Character detection issues

jgoguen · 02-12-2013, 07:50 PM

I'm trying to find a way to detect the proper encoding of a file. In most cases, it's correct but there's a few cases with short files where it isn't so good. I know that short files generally yield bad results, but I'm hoping there's something I'm doing wrong or that could be improved.

In my plugin, I'm using the Container's get_raw function to get the raw data for files. The file I'm running into trouble with (I'm sure there's others I haven't noticed yet) has these contents:

Spoiler:

The chardet library detects this as ISO-8859-2 with confidence 85.5%, but decoding as ISO-8859-2 gives this:

Spoiler:

Obviously this is wrong, the characters are corrupted, but how (or can) I tell when a "successful" decode produces "bad" output?

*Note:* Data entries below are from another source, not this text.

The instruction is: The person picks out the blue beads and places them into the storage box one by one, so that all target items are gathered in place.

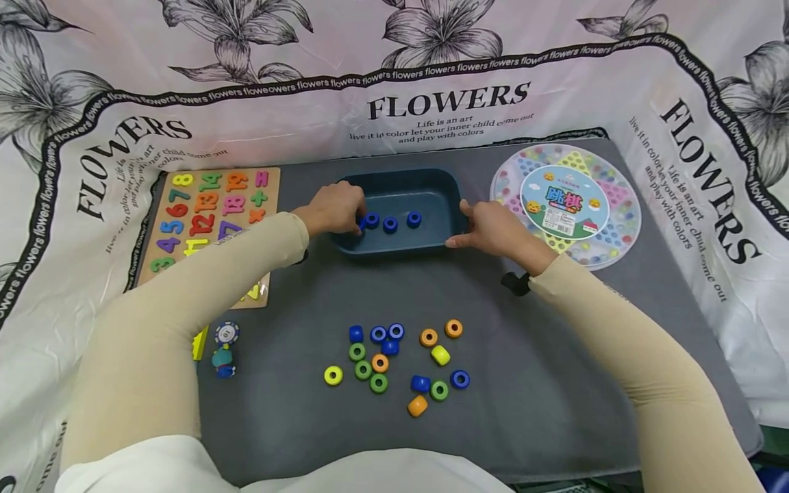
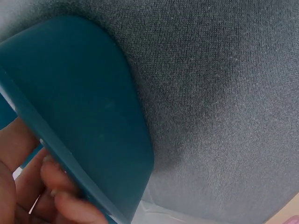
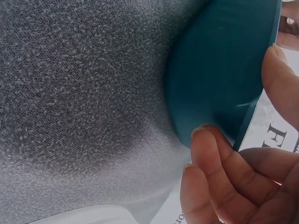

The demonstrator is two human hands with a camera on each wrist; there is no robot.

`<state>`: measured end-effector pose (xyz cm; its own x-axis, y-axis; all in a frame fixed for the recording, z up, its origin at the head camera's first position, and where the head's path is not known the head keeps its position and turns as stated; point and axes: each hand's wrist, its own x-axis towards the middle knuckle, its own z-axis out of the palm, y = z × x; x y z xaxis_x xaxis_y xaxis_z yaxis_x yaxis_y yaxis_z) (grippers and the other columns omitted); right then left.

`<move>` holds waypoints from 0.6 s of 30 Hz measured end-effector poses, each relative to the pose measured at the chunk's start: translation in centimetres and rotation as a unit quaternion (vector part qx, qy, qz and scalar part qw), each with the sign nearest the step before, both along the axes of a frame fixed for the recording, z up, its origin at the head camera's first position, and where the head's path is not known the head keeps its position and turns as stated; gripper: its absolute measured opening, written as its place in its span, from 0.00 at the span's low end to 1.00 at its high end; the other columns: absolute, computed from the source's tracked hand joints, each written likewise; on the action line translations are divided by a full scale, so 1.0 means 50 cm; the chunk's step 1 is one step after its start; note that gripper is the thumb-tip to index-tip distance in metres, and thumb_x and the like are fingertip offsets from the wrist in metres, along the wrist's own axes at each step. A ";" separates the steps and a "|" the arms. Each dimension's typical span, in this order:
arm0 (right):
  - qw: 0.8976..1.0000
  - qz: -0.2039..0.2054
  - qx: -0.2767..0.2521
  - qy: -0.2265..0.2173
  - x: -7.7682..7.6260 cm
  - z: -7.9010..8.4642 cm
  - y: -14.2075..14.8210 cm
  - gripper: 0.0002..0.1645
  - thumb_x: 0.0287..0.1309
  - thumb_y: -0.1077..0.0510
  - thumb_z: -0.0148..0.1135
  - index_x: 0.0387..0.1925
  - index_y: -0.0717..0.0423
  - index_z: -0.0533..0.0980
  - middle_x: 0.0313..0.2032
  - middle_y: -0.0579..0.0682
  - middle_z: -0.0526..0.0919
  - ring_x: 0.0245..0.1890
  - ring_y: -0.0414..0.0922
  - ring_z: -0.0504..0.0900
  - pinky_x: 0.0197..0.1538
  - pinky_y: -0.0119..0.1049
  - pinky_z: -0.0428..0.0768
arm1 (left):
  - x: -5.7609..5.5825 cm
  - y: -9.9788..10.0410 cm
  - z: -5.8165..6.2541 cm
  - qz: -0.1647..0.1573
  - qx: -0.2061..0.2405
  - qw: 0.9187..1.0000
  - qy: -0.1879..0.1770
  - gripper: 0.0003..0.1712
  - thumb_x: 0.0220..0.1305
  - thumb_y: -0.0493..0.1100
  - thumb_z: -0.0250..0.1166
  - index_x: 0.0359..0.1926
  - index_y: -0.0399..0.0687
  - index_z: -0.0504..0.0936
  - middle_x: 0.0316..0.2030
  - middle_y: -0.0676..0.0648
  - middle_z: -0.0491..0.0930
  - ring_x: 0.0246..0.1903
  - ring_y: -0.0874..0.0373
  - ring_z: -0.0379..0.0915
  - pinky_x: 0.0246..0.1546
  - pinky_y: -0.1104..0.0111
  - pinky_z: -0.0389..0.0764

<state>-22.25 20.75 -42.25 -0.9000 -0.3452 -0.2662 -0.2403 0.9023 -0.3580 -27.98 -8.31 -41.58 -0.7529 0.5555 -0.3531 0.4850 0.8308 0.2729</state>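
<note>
A dark teal tray [image 1: 401, 250] lies toward the back of the table with several blue beads in it, such as this bead [image 1: 414, 219]. My left hand [image 1: 335, 209] reaches over the tray's left end, its fingertips down inside at another blue bead [image 1: 361, 223], which they partly cover. In the left wrist view its curled fingers [image 2: 56, 186] are behind the tray wall [image 2: 88, 107]. My right hand [image 1: 493, 229] holds the tray's right end. In the right wrist view its thumb touches the rim and its fingertips [image 3: 205, 144] lie against the outer wall [image 3: 215, 79].
Nearer the front lie loose beads in blue, green, orange and yellow, among them a yellow bead [image 1: 333, 375]. A number puzzle board [image 1: 271, 205] sits at left, a round board-game case [image 1: 625, 226] at right. A small figurine [image 1: 223, 361] and a poker chip [image 1: 227, 333] lie front left.
</note>
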 end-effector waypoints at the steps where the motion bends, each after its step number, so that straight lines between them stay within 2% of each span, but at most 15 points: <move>1: 1.000 0.000 -0.001 0.000 0.000 -0.001 0.000 0.53 0.46 0.38 0.68 0.66 0.62 0.60 0.23 0.52 0.82 0.20 0.44 0.73 0.24 0.34 0.67 | 0.001 0.000 0.000 0.001 0.001 1.000 -0.001 0.18 0.50 0.45 0.72 0.43 0.45 0.85 0.40 0.45 0.83 0.37 0.53 0.75 0.40 0.59 0.79; 6: 1.000 0.001 -0.002 -0.004 0.001 -0.001 -0.001 0.53 0.46 0.37 0.67 0.66 0.63 0.60 0.28 0.54 0.84 0.22 0.44 0.75 0.26 0.35 0.69 | 0.004 -0.001 0.000 0.004 0.001 1.000 -0.003 0.20 0.50 0.45 0.72 0.46 0.45 0.84 0.44 0.45 0.82 0.41 0.53 0.76 0.43 0.58 0.79; 14: 1.000 -0.004 0.004 -0.005 0.000 0.001 0.000 0.53 0.46 0.37 0.67 0.66 0.62 0.61 0.19 0.52 0.77 0.19 0.45 0.72 0.23 0.34 0.66 | 0.004 -0.006 0.019 0.011 0.013 1.000 0.002 0.23 0.51 0.46 0.71 0.49 0.45 0.82 0.50 0.44 0.80 0.49 0.50 0.75 0.47 0.55 0.77; 16: 1.000 -0.004 0.004 -0.003 -0.001 0.000 0.001 0.53 0.46 0.37 0.67 0.66 0.62 0.60 0.18 0.51 0.76 0.18 0.45 0.71 0.23 0.34 0.66 | 0.013 -0.004 0.030 0.003 0.024 1.000 0.013 0.23 0.52 0.47 0.70 0.49 0.45 0.82 0.50 0.45 0.80 0.49 0.50 0.75 0.47 0.55 0.77; 18: 1.000 -0.002 0.003 -0.003 -0.002 0.000 0.002 0.53 0.46 0.37 0.67 0.66 0.63 0.60 0.17 0.51 0.75 0.17 0.45 0.71 0.22 0.34 0.66 | 0.028 0.001 0.044 -0.021 0.042 0.998 0.030 0.21 0.52 0.46 0.70 0.48 0.45 0.82 0.48 0.45 0.81 0.47 0.50 0.77 0.46 0.56 0.78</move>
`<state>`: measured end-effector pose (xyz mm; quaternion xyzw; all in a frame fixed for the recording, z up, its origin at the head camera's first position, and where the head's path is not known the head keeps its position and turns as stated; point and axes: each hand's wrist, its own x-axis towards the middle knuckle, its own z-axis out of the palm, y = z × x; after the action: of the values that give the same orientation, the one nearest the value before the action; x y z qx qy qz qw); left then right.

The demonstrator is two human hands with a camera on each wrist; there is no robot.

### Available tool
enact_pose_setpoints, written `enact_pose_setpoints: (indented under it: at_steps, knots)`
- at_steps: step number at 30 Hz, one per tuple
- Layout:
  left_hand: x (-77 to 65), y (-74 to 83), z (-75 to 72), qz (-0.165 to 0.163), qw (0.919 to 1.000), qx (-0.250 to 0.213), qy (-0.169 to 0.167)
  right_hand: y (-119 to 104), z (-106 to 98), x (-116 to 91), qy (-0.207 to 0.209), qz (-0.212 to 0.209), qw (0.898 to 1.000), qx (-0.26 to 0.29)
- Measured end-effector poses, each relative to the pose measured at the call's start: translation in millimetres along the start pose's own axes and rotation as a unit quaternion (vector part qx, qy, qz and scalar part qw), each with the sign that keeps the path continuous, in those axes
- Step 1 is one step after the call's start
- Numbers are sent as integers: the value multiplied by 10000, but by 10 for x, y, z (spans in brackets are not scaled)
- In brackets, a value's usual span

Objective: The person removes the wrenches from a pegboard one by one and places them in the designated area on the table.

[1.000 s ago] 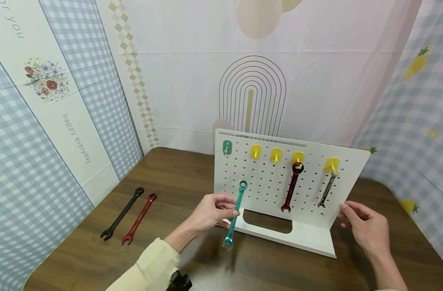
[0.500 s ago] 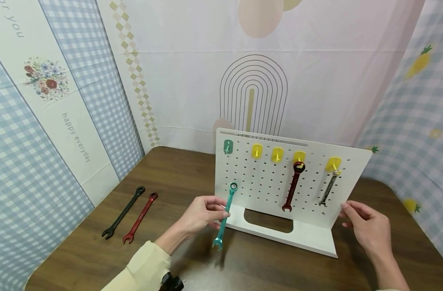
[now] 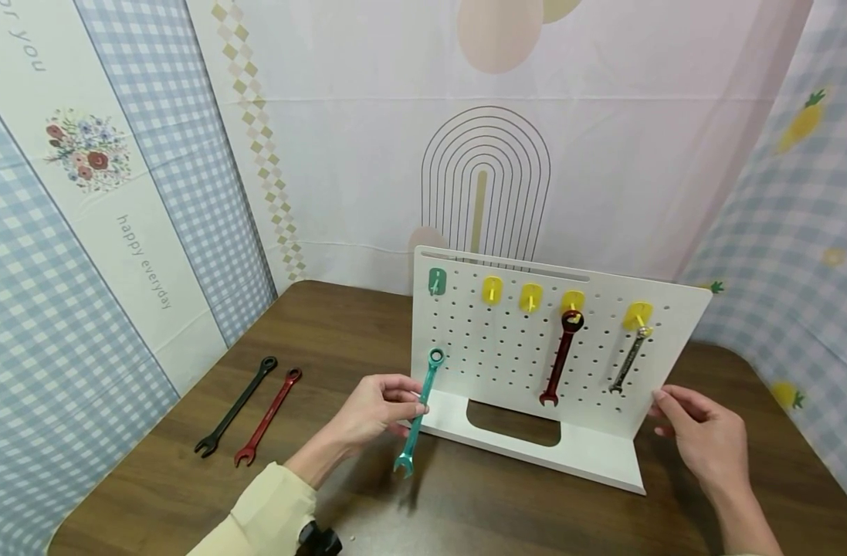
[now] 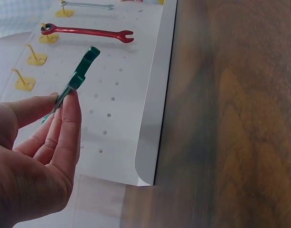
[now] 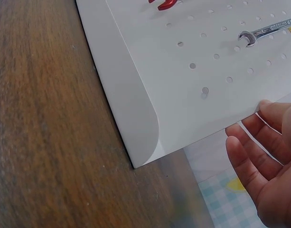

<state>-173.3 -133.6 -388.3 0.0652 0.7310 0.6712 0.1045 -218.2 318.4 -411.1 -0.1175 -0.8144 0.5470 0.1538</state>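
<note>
A teal combination wrench [image 3: 428,380] is pinched at mid-handle between thumb and fingers of my left hand [image 3: 367,413], ring end up, in front of the pegboard's left side. The left wrist view has the wrench [image 4: 81,71] nearly edge-on. My right hand [image 3: 708,440] pinches the right edge of the white pegboard [image 3: 492,344], thumb on its front face; the right wrist view gives this grip close up. On yellow hooks hang a dark red wrench [image 3: 560,359] and a small silver wrench [image 3: 628,361]. A green hook [image 3: 437,282] at upper left carries nothing.
Two bare yellow hooks [image 3: 492,290] sit between the green hook and the dark red wrench. A black wrench [image 3: 235,405] and a red wrench [image 3: 269,417] lie on the brown table [image 3: 340,332] at left. Patterned cloth [image 3: 354,154] hangs behind and at both sides.
My left hand has moved left with the teal wrench, from in front of the base's opening to the board's left edge. The right hand stays at the board's edge.
</note>
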Motion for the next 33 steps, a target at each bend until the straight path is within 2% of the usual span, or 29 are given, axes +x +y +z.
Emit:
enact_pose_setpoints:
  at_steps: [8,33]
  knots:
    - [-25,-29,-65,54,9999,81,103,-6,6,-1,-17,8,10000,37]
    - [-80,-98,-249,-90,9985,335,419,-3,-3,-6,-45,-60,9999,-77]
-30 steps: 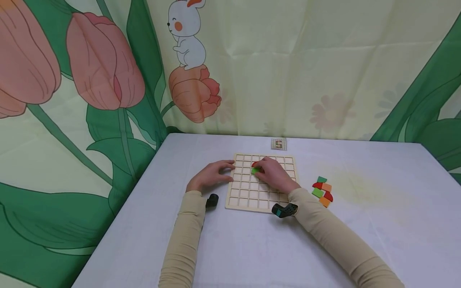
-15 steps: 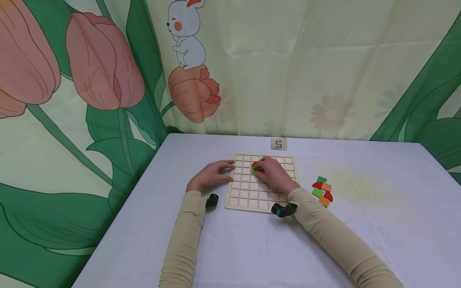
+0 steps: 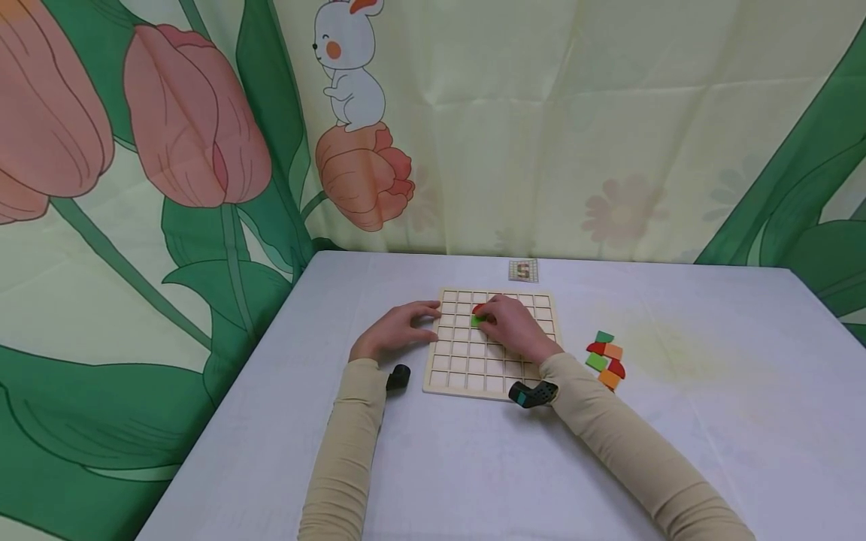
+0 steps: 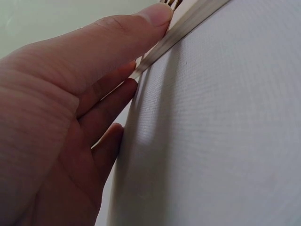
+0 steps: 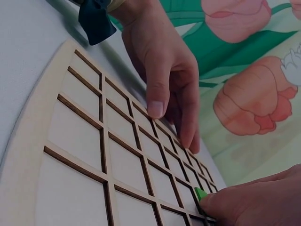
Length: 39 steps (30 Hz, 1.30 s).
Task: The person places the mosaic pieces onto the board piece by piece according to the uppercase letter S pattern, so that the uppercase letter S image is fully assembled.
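Note:
The wooden grid board lies on the table. My left hand is at its left edge, thumb and fingers spread and relaxed. In the left wrist view the left thumb rests at the board's rim, the other fingertips beside it. My right hand is over the board's upper middle, fingers bent down, pinching a light green tile at a cell. Thumb and fingertips cover part of that tile. Just behind it shows a red piece, partly hidden by the fingers. The right wrist view shows only the green tile's corner.
Right of the board lies a small cluster of pieces: a dark green one, red rounded ones, orange ones and a light green one. A small patterned card lies behind the board. A printed curtain hangs behind the table.
Very little differs. The right thumb and fingertips have shifted slightly at the green tile, so a bit less of it shows. The left hand stays at the board's edge.

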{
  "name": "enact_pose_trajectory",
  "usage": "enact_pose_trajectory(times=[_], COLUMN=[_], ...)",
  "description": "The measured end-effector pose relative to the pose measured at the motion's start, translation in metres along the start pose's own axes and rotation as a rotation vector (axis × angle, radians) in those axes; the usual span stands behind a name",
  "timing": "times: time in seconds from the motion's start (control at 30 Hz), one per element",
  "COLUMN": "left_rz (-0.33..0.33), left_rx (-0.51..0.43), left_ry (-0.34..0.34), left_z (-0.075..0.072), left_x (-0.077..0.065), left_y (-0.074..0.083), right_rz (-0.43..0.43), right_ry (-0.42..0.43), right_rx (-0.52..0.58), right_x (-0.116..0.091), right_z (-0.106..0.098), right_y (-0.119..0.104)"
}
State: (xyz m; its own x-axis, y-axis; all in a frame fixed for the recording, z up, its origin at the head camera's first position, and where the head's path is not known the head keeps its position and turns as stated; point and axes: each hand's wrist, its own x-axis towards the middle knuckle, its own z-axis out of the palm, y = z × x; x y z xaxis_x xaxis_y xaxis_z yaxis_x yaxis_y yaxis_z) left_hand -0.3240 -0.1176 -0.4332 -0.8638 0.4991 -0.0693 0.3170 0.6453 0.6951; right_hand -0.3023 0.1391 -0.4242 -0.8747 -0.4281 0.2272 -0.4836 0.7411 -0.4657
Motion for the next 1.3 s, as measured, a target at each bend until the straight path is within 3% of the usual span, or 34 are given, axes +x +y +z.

For now, I'm going to proceed simply assuming that files are encoded correctly and only use chardet as a fallback in the event that an exception is raised. Is there a better way to handle this to improve character set detection, or is this about as good as I can expect because the sample is so small?

user_none · 02-12-2013, 08:58 PM

There is no good way to reliably detect a file's character encoding. Your best bet is to decode, and check manually or if you know the encoding specify it explicitly.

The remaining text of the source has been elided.